• [What to work on]
Could every line below be transcribed exactly, with the pictures dropped?

• [Source data]

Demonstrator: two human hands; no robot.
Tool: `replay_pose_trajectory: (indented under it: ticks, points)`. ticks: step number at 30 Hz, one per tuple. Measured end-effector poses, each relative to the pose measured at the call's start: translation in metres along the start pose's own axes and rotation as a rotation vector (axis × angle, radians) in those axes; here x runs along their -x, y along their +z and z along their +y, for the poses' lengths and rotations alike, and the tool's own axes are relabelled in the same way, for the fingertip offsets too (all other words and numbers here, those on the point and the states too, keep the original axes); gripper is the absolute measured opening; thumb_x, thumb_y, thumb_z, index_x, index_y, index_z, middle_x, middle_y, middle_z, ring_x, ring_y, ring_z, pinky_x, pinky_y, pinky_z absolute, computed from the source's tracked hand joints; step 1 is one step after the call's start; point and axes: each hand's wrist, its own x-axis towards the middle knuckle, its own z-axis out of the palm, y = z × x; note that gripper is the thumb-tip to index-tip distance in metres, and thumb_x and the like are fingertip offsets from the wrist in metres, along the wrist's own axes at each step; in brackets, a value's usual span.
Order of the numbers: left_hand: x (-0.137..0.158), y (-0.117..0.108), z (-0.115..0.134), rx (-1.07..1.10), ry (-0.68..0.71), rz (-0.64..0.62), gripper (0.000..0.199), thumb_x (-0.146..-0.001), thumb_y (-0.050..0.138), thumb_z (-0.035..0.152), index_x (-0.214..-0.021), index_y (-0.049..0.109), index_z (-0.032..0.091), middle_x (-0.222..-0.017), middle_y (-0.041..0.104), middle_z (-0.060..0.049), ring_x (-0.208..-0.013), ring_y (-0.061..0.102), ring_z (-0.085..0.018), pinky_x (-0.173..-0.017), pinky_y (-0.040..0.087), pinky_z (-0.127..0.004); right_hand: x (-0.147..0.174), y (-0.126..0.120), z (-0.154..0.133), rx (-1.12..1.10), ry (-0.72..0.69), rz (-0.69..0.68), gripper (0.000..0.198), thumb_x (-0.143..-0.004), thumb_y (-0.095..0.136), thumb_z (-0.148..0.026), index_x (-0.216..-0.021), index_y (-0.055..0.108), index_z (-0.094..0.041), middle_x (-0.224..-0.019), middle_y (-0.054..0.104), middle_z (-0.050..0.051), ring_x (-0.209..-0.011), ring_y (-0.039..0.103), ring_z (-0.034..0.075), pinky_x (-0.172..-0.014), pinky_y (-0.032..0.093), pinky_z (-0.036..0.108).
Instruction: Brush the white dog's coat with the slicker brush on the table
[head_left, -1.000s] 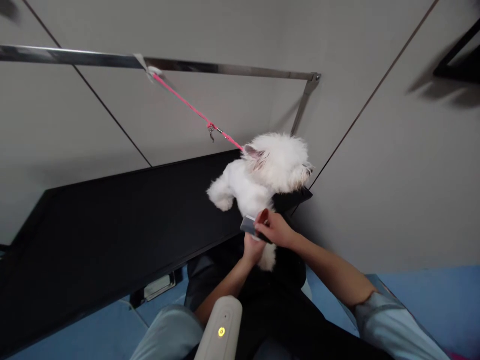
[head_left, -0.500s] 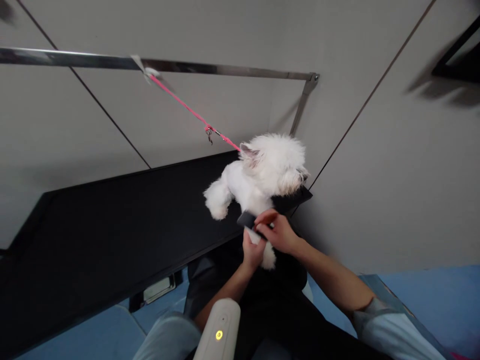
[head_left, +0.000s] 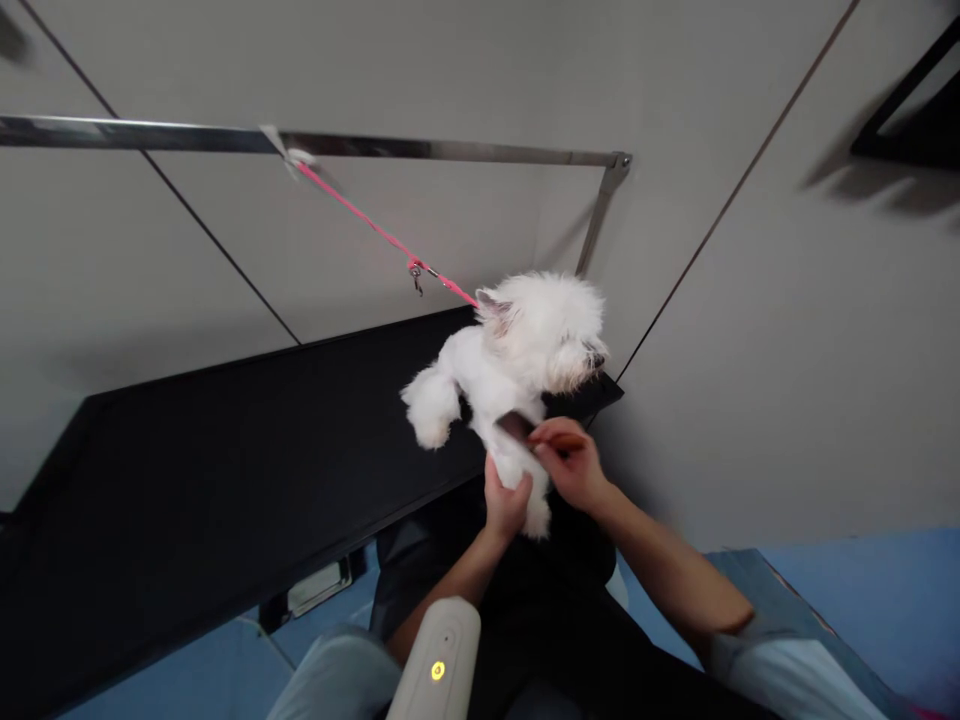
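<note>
A fluffy white dog (head_left: 547, 325) is on the black table (head_left: 262, 450), its head turned to the right. One front leg reaches over the near edge, and my left hand (head_left: 506, 500) is closed around that leg from below. In my right hand (head_left: 574, 465) is a slicker brush (head_left: 516, 426), gripped by its orange-brown handle. Its dark, flat head lies against the upper part of the leg, slightly blurred. A pink leash (head_left: 360, 213) runs from the dog's neck up to the metal bar.
The metal bar (head_left: 450, 150) spans above the table and bends down at the right. Grey wall panels (head_left: 787, 380) stand behind and to the right. A black frame-like object (head_left: 911, 110) is on the right wall. A pale device with a yellow light (head_left: 442, 655) is below me.
My right hand has moved slightly right, and the brush head has shifted up and right, off my left hand's thumb. My left hand keeps the leg in place.
</note>
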Motion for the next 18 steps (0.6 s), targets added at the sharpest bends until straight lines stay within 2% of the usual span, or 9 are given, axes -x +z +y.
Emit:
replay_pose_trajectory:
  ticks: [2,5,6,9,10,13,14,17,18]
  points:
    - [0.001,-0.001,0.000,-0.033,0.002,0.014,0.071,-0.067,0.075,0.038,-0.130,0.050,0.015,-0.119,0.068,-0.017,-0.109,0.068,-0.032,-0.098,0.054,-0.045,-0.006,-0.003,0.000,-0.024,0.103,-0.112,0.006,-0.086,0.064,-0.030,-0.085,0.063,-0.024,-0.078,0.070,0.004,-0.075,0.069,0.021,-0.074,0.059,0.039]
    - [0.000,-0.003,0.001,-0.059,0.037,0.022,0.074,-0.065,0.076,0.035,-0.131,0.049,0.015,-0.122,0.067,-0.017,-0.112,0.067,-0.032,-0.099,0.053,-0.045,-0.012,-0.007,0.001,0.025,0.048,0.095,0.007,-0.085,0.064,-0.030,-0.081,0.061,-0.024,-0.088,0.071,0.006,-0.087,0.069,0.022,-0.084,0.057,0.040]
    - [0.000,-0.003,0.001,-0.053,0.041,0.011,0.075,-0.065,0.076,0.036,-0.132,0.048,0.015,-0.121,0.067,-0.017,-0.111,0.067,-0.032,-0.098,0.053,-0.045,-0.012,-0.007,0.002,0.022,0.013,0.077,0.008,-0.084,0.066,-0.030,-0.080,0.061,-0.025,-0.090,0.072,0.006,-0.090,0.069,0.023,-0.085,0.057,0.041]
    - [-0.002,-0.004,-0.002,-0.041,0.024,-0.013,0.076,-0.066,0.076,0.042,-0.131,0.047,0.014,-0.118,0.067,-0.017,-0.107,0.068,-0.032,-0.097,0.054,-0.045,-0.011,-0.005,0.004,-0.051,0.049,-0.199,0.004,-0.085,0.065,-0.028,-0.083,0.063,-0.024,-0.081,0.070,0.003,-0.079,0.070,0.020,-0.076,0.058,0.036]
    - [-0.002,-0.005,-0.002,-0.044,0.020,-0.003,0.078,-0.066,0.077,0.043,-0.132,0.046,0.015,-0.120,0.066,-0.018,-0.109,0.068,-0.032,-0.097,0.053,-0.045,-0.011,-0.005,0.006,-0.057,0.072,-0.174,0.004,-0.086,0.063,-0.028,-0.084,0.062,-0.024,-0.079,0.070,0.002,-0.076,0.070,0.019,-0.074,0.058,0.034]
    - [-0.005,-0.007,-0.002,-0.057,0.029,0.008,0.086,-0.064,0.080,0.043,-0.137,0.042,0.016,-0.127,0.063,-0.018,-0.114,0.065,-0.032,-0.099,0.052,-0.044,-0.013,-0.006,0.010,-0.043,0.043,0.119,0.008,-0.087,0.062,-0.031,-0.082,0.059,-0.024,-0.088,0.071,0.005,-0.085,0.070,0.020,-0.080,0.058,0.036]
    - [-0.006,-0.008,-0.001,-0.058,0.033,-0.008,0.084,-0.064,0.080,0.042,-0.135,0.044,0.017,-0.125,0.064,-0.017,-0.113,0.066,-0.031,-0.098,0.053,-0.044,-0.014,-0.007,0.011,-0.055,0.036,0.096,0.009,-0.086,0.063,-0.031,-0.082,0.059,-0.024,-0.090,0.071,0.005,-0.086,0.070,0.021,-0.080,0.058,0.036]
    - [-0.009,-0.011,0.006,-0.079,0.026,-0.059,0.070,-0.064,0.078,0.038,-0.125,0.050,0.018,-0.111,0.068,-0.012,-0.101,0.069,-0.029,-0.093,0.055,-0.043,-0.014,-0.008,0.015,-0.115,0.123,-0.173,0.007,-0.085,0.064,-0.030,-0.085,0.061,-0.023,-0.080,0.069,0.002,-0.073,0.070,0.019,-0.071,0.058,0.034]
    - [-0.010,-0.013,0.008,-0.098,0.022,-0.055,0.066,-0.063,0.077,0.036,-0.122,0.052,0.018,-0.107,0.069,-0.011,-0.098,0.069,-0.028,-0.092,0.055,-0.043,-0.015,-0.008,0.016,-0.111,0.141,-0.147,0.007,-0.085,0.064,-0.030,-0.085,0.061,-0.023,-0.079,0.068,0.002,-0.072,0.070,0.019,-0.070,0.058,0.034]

• [Result of this task]
Demonstrator: two human hands; no robot.
Tool: `replay_pose_trajectory: (indented under it: ticks, points)`. ticks: step number at 30 Hz, one per tuple. Measured end-effector poses, each relative to the pose measured at the call's start: translation in metres along the start pose's own axes and rotation as a rotation vector (axis × angle, radians) in those axes; here x runs along their -x, y along their +z and z along their +y, for the poses' lengths and rotations alike, and the tool's own axes are relabelled in the same way, for the fingertip offsets too (all other words and numbers here, those on the point and the states too, keep the original axes); gripper is the absolute measured opening; thumb_x, thumb_y, thumb_z, index_x, index_y, index_z, middle_x, middle_y, middle_z, ring_x, ring_y, ring_z, pinky_x, pinky_y, pinky_z absolute, computed from the source's tracked hand joints; step 1 is one step after the call's start; point and axes: each hand's wrist, its own x-axis towards the middle knuckle, its own z-axis out of the palm, y = z × x; note that gripper is the thumb-tip to index-tip distance in metres, and thumb_x and the like are fingertip offsets from the wrist in metres, along the wrist's own axes at each step; in brackets, a value's usual span.
Order of the numbers: left_hand: x (-0.137..0.158), y (-0.117..0.108), z (-0.115..0.134), rx (-1.07..1.10), ry (-0.68..0.71), rz (-0.64..0.62), gripper (0.000..0.199), thumb_x (-0.146..-0.001), thumb_y (-0.050..0.138), thumb_z (-0.035..0.152), index_x (-0.214..-0.021), index_y (-0.049..0.109), index_z (-0.032..0.091), middle_x (-0.222..-0.017), middle_y (-0.041..0.104), middle_z (-0.060..0.049), ring_x (-0.208..-0.013), ring_y (-0.061..0.102), ring_z (-0.085..0.018), pinky_x (-0.173..-0.017), pinky_y (-0.040..0.087), pinky_z (-0.127..0.004); right_hand: x (-0.147..0.174), y (-0.126..0.120), z (-0.154..0.133), rx (-1.12..1.10), ry (-0.72..0.69), rz (-0.69..0.68), gripper (0.000..0.198), thumb_x (-0.143..-0.004), thumb_y (-0.095..0.136), thumb_z (-0.148..0.026), index_x (-0.216..-0.021), index_y (-0.055..0.108), index_z (-0.094..0.041), middle_x (-0.224..-0.019), middle_y (-0.054..0.104), middle_z (-0.050..0.051), ring_x (-0.209..-0.011), ring_y (-0.039..0.103), ring_z (-0.034..0.075), pinky_x (-0.172..-0.014), pinky_y (-0.032..0.093), pinky_z (-0.036..0.108).
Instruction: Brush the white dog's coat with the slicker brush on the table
[head_left, -1.000s] 
[head_left, -0.500s] 
[head_left, +0.000s] 
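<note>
A fluffy white dog (head_left: 547, 325) is on the black table (head_left: 262, 450), its head turned to the right. One front leg reaches over the near edge, and my left hand (head_left: 506, 500) is closed around that leg from below. In my right hand (head_left: 574, 465) is a slicker brush (head_left: 516, 426), gripped by its orange-brown handle. Its dark, flat head lies against the upper part of the leg, slightly blurred. A pink leash (head_left: 360, 213) runs from the dog's neck up to the metal bar.
The metal bar (head_left: 450, 150) spans above the table and bends down at the right. Grey wall panels (head_left: 787, 380) stand behind and to the right. A black frame-like object (head_left: 911, 110) is on the right wall. A pale device with a yellow light (head_left: 442, 655) is below me.
My right hand has moved slightly right, and the brush head has shifted up and right, off my left hand's thumb. My left hand keeps the leg in place.
</note>
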Motion for the next 18 steps (0.6 s), targets added at the sharpest bends until straight lines stay within 2% of the usual span, or 9 are given, axes -x +z +y.
Emit:
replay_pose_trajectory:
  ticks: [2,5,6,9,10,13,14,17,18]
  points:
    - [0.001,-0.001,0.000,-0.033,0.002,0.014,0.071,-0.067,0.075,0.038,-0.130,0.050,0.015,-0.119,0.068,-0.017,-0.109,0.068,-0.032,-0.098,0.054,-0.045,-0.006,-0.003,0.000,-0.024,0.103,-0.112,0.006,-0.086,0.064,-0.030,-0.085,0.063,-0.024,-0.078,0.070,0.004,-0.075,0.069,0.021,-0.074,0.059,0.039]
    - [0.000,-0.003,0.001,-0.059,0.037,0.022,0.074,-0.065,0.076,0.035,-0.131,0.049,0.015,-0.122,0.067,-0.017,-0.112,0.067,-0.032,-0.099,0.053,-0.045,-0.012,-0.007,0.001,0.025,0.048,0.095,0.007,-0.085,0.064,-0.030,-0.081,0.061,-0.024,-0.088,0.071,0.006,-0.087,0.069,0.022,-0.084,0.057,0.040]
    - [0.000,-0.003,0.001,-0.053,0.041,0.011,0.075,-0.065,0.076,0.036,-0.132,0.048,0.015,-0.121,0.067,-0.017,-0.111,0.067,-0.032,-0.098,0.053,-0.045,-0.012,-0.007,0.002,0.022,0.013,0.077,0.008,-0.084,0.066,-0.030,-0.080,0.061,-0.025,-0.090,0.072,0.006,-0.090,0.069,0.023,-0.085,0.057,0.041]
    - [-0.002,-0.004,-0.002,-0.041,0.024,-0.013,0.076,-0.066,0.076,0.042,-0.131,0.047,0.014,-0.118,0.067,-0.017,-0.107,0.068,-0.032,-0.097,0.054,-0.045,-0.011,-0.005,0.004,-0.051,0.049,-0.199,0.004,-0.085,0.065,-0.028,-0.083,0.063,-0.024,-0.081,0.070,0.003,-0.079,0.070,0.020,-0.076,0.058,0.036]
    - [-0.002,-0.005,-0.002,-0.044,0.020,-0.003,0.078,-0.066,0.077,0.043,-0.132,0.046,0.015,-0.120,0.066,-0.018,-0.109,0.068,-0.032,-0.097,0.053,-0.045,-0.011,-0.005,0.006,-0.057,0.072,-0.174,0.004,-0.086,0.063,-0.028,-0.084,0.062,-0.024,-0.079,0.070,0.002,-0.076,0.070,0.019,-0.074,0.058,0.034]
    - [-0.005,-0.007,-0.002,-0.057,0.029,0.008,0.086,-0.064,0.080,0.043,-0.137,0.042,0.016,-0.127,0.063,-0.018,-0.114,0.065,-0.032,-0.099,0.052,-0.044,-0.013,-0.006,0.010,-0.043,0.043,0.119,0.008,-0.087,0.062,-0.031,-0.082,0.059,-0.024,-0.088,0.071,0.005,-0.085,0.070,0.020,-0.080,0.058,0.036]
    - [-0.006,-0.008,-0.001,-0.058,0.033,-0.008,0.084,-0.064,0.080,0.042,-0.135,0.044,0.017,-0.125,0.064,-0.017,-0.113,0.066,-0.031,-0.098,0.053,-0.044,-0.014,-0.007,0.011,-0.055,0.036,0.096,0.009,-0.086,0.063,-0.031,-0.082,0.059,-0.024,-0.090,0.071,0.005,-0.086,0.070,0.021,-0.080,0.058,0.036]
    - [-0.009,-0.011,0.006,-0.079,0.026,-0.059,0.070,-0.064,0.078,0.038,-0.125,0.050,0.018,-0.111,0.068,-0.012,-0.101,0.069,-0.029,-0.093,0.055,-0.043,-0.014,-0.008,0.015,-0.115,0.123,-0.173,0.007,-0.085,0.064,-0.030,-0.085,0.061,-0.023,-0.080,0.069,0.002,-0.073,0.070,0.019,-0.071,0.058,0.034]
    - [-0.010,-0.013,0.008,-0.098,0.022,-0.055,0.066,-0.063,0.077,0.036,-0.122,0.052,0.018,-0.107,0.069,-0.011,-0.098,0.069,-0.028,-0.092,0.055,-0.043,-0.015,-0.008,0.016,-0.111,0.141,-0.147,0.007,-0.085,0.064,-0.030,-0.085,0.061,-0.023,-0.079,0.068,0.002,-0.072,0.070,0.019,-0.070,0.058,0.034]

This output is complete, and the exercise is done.